**DIRECTIONS**
Could you output the listing that follows exactly, without its images?

BEGIN EXERCISE DATA

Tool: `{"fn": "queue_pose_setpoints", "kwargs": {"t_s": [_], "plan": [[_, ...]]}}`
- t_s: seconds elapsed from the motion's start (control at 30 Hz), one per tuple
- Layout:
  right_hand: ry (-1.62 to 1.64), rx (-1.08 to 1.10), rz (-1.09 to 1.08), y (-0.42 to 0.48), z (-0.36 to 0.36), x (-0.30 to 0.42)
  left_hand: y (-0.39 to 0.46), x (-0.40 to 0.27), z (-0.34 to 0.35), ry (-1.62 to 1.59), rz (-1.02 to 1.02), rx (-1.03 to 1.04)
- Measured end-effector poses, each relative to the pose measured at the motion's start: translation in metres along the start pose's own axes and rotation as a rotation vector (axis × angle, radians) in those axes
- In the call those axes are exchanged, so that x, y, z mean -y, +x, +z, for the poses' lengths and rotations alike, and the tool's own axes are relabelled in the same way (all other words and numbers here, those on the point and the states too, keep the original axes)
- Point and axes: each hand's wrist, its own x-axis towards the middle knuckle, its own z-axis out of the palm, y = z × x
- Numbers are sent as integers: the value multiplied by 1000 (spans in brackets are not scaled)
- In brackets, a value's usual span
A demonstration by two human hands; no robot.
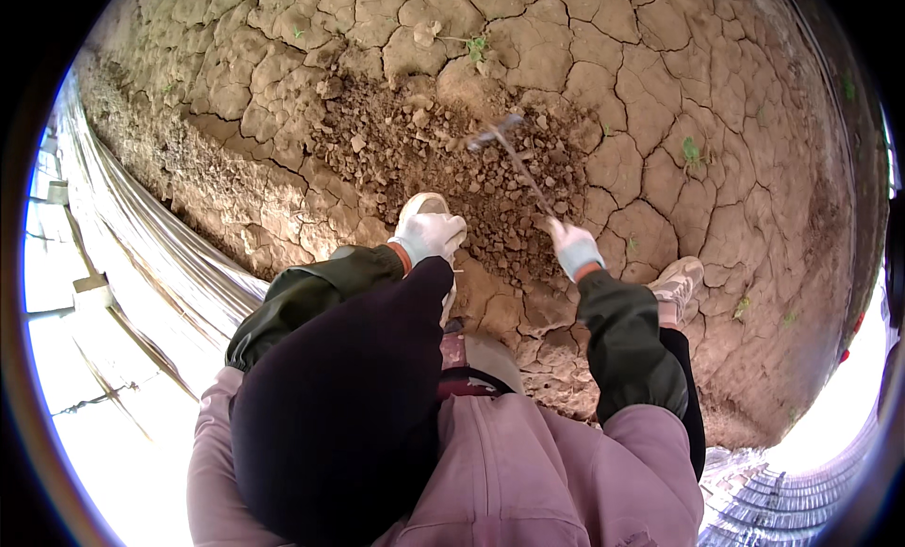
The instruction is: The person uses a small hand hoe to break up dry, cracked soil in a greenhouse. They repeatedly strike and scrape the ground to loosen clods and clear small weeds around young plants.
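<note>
My right hand (577,247), in a white glove, grips the handle of a small hand hoe (524,171). The tool's metal head (495,131) is motion-blurred over crumbled brown soil (459,172), so its exact shape is unclear. My left hand (428,236), gloved too, is beside my bent knee (424,278) and overlaps the shoe (423,203) in view. Its fingers look curled, but their undersides are hidden, and I cannot tell whether they hold anything. Dark green sleeve covers run up both forearms.
Dry, cracked earth (664,109) surrounds the loosened patch, with small green weeds (476,48) growing from it. Folded clear plastic sheeting (170,236) borders the left side, near a block (92,291). My other shoe (677,285) stands at the right.
</note>
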Motion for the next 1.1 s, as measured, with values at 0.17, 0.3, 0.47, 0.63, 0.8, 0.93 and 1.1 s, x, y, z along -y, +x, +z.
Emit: {"fn": "queue_pose_setpoints", "kwargs": {"t_s": [0.17,0.3,0.47,0.63,0.8,0.93,1.1], "plan": [[267,209,216,126,-62,148,-6,6,6,9,-25,-10],[202,322,280,134,-70,139,-13,13,9,34,-17,-81],[-155,135,-15,58,-50,32,-4,6,2,-27,-43,0],[158,275,356,26,-47,35,-8,7,3,-43,-73,-3],[237,148,164,66,-39,81,-6,3,-1,-34,-80,22],[236,227,270,140,-65,151,-5,3,0,-13,-74,34],[218,187,250,124,-56,93,-8,5,4,-15,-82,26]]}}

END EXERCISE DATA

**WRITTEN SOLUTION**
Tool: `{"fn": "queue_pose_setpoints", "kwargs": {"t_s": [_], "plan": [[_, ...]]}}`
- t_s: seconds elapsed from the motion's start (control at 30 Hz), one per tuple
- Layout:
  right_hand: ry (-1.62 to 1.64), rx (-1.08 to 1.10), rz (-1.09 to 1.08), y (-0.42 to 0.48), z (-0.36 to 0.36), x (-0.30 to 0.42)
  left_hand: y (-0.39 to 0.46), x (-0.40 to 0.27), z (-0.34 to 0.35), ry (-1.62 to 1.59), rz (-1.02 to 1.02), rx (-1.03 to 1.04)
- Measured end-effector poses, each relative to the pose measured at the motion's start: translation in metres along the start pose's own axes and rotation as a rotation vector (axis × angle, radians) in those axes
- In the call those axes are exchanged, so that x, y, z mean -y, +x, +z, for the poses' lengths and rotations alike, and the tool's own axes are relabelled in the same way (all other words and numbers here, those on the point and the states too, keep the original axes)
- Point and axes: each hand's wrist, its own x-axis towards the middle knuckle, its own z-axis out of the palm, y = z × x
- Numbers are sent as integers: the value multiplied by 1000 (spans in brackets are not scaled)
- In brackets, a value's usual span
A demonstration by two human hands; no robot.
The instruction is: The person uses a small hand hoe to break up dry, cracked soil in a greenhouse. They repeatedly strike and scrape the ground to loosen clods and clear small weeds around young plants.
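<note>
My right hand (577,247), in a white glove, grips the handle of a small hand hoe (524,171). The tool's metal head (495,131) is motion-blurred over crumbled brown soil (459,172), so its exact shape is unclear. My left hand (428,236), gloved too, is beside my bent knee (424,278) and overlaps the shoe (423,203) in view. Its fingers look curled, but their undersides are hidden, and I cannot tell whether they hold anything. Dark green sleeve covers run up both forearms.
Dry, cracked earth (664,109) surrounds the loosened patch, with small green weeds (476,48) growing from it. Folded clear plastic sheeting (170,236) borders the left side, near a block (92,291). My other shoe (677,285) stands at the right.
</note>
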Motion for the next 1.1 s, as measured, with values at 0.17, 0.3, 0.47, 0.63, 0.8, 0.93 and 1.1 s, x, y, z along -y, +x, +z.
Emit: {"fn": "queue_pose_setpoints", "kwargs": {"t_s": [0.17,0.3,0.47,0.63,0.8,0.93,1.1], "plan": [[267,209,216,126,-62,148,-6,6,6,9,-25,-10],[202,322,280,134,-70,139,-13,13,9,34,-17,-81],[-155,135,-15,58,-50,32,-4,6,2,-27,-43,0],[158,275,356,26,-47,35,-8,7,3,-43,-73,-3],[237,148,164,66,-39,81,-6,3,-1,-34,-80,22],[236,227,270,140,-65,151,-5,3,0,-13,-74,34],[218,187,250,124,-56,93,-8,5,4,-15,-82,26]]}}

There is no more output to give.